Methods: genetic, biological. DNA diagnosis of genotypes in the gene severe combined immunodeficiency (SCID) and hyperkaliemic periodic paralysis (HYPP) was performed using polymerase chain reaction (PCR) and restriction fragment length polymorphism (RFLP) in the research laboratory «DNA Technology» of educational establishment «Grodno State Agrarian University». We tested 50 horses of different breeds, kept on different breeding horse farms of Belarus. DNA was isolated from buccal epithelium by perchlorate method with double purification (according to the method of Zinovieva). A study of the genetic structure of the horse population for hereditary anomalies of severe combined immunodeficiency and hyperkalemic periodic paralysis was performed using modern equipment. Amplification was carried out using the C1000 Touch thermal cycler (BioRad, USA). The visualization of the gel was carried out using the gel-documenting system Gel Doc XR + (Bio- Rad, USA).
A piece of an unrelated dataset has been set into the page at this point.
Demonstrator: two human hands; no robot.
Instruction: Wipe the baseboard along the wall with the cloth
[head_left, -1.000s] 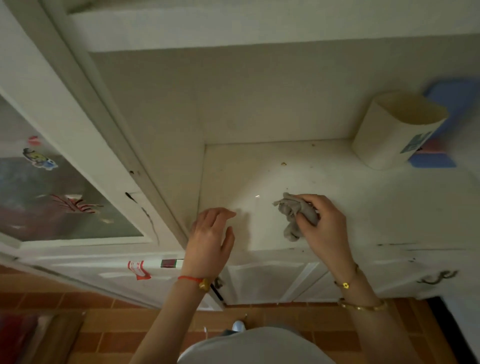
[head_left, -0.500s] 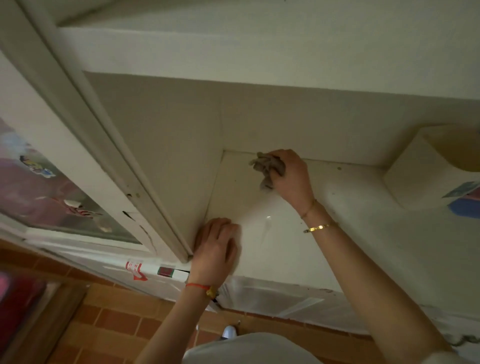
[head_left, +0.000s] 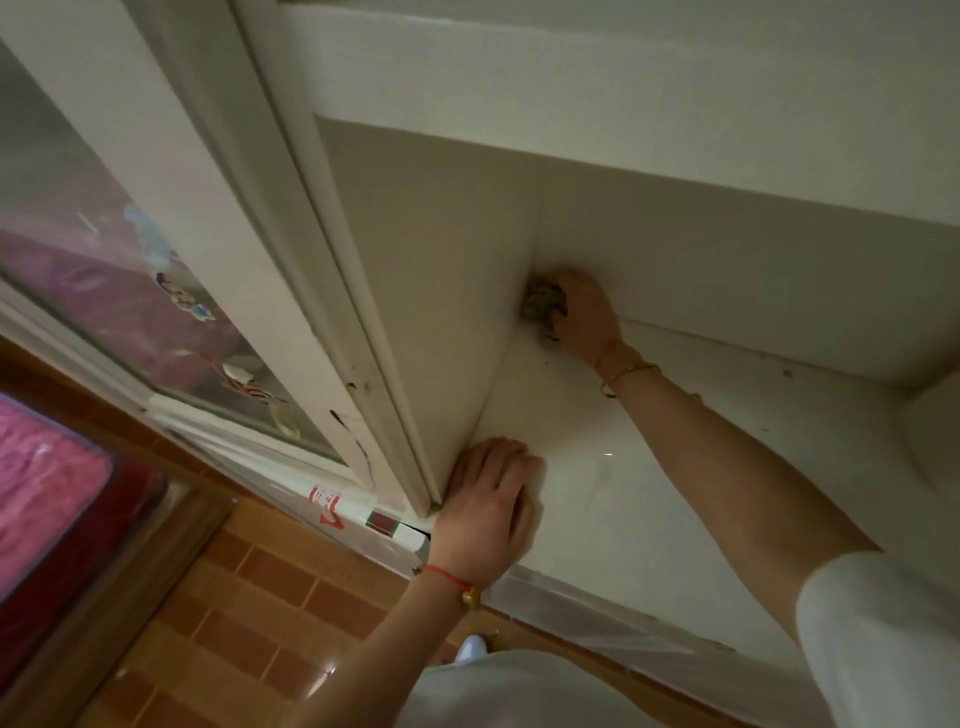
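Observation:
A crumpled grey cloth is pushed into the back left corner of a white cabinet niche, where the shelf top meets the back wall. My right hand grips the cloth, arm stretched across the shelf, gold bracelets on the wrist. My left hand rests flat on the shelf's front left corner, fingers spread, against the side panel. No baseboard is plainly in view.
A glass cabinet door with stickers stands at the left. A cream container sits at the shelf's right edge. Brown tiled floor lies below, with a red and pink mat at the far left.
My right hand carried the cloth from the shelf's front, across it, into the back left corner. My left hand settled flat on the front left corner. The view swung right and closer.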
Main results. The use of modern methods for the genetic diagnosis of hereditary diseases of agricultural animals not only at birth to exclude from the process of reproduction of animal carriers of hereditary anomalies, but also reduces funding for their maintenance and cultivation. In the studies we used the PCR method based on the use of specific oligonucleotides with which the amplification of the necessary fragment of the 163 gene occurs in healthy individuals and 158 in the mutation carriers, which makes it possible to identify the hereditary SCID disease. We tested 50 animals of the upper and Arabian breeds, as well as horses with an admixture of Arabian blood, among which no carriers of the hereditary anomaly were found. In studies, the PCR-RFLP analysis method was used, based on the use of distinctive primers due to which the necessary fragment of the gene is amplified, which makes it possible to identify the hereditary HYPP disease. Amplified fragments were subjected to the action of restriction enzymes, with the help of which it is possible to determine the genotype of the animal under study. We tested 50 animals of the upper and Arabian breeds, as well as horses with an admixture of Arabian blood, among which no carriers of the hereditary anomaly were found.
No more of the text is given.